Work task: Scan the material that follows. Copy every line containing the word "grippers".

Data below:
"""

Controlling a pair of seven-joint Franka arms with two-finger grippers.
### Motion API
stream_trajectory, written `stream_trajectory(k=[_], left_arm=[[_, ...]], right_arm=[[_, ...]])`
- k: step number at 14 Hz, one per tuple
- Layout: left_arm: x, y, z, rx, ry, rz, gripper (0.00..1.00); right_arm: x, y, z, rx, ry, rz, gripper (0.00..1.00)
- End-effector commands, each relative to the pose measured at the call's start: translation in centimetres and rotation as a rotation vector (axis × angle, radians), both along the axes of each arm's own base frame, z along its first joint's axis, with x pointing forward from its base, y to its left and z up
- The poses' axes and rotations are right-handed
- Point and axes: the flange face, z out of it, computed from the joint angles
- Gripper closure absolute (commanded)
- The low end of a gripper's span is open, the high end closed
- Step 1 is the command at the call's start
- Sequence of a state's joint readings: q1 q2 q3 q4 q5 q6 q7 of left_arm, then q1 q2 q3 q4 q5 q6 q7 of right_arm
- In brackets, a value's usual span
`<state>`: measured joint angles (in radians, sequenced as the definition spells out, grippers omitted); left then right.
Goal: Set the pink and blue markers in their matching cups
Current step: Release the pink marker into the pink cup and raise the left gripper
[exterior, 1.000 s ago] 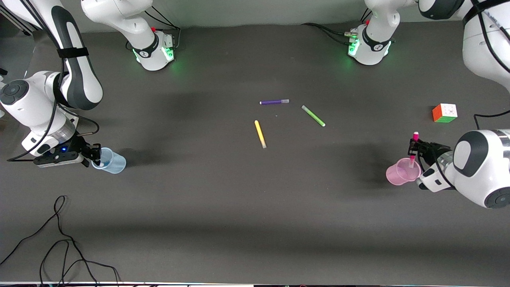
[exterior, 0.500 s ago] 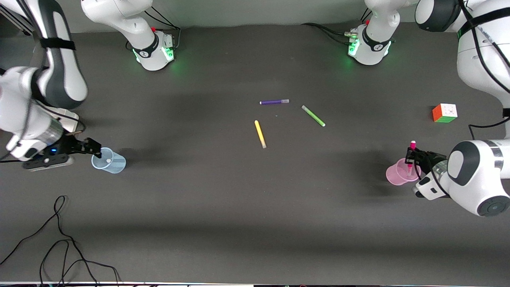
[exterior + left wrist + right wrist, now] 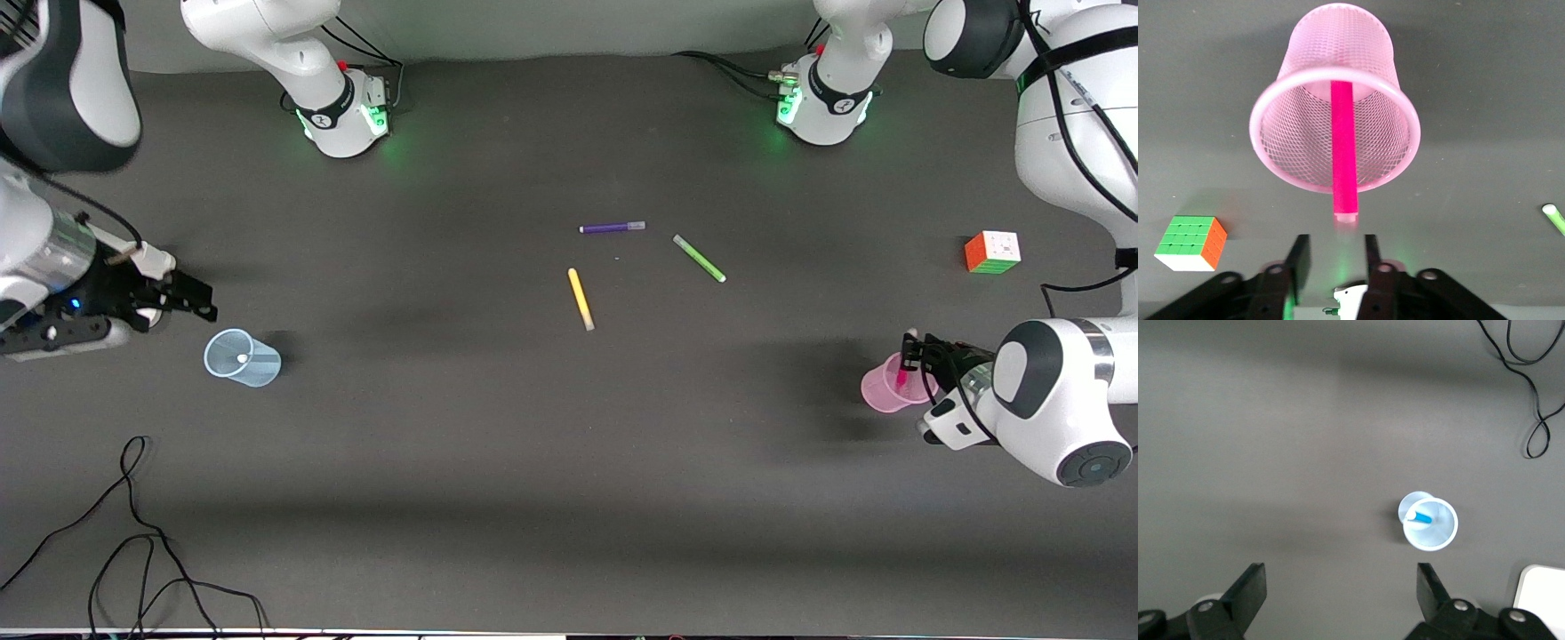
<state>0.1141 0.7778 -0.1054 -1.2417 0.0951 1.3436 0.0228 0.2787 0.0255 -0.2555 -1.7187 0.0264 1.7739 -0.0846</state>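
The pale blue cup (image 3: 242,357) stands near the right arm's end of the table with the blue marker (image 3: 240,358) inside; both show in the right wrist view, cup (image 3: 1441,535) and marker (image 3: 1422,517). My right gripper (image 3: 197,302) is open and empty, up in the air beside that cup (image 3: 1341,580). The pink cup (image 3: 882,391) stands near the left arm's end with the pink marker (image 3: 901,378) leaning in it. In the left wrist view the marker (image 3: 1343,147) stands in the cup (image 3: 1281,133). My left gripper (image 3: 910,354) is open just above the cup's rim (image 3: 1335,247), not touching the marker.
A yellow marker (image 3: 581,299), a purple marker (image 3: 612,228) and a green marker (image 3: 699,258) lie mid-table. A colour cube (image 3: 992,252) sits near the left arm's end, also in the left wrist view (image 3: 1191,233). A black cable (image 3: 133,524) loops at the near edge.
My right gripper has lifted away from the blue cup, leaving the blue marker in it. My left gripper has lowered the pink marker into the pink cup and opened.
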Motion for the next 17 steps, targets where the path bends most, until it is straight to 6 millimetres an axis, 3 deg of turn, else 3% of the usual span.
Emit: stream_trajectory(k=[1, 3, 6, 8, 13, 15, 17], left_arm=[[0.8, 0.2, 3.4, 0.004, -0.04, -0.013, 0.0], [0.7, 0.3, 6.5, 0.006, -0.061, -0.013, 0.0], [0.0, 0.6, 15.5, -0.018, -0.2, -0.06, 0.0], [-1.7, 0.9, 20.1, -0.027, -0.266, -0.05, 0.0], [-7.0, -0.8, 24.5, -0.012, -0.413, -0.074, 0.0], [-9.1, -2.7, 25.8, -0.001, -0.454, -0.089, 0.0], [-10.5, -4.9, 27.0, -0.009, -0.486, -0.064, 0.0]], right_arm=[[-2.8, 1.3, 4.4, -0.023, -0.032, -0.011, 0.0], [-4.1, 0.4, 5.8, -0.024, -0.021, -0.03, 0.0], [-5.0, 0.6, 6.6, -0.025, -0.014, -0.029, 0.0], [-4.9, 0.9, 6.9, -0.025, -0.022, -0.023, 0.0], [-4.7, 1.2, 6.6, -0.026, -0.016, -0.018, 0.0], [-4.3, 1.3, 5.8, -0.028, -0.001, -0.018, 0.0], [-4.0, 1.2, 6.2, -0.028, -0.01, -0.021, 0.0]])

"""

Response:
Controlling a pair of seven-joint Franka arms with two-finger grippers.
`<state>`: measured joint angles (in radians, sequenced as the definition spells out, grippers omitted); left then right.

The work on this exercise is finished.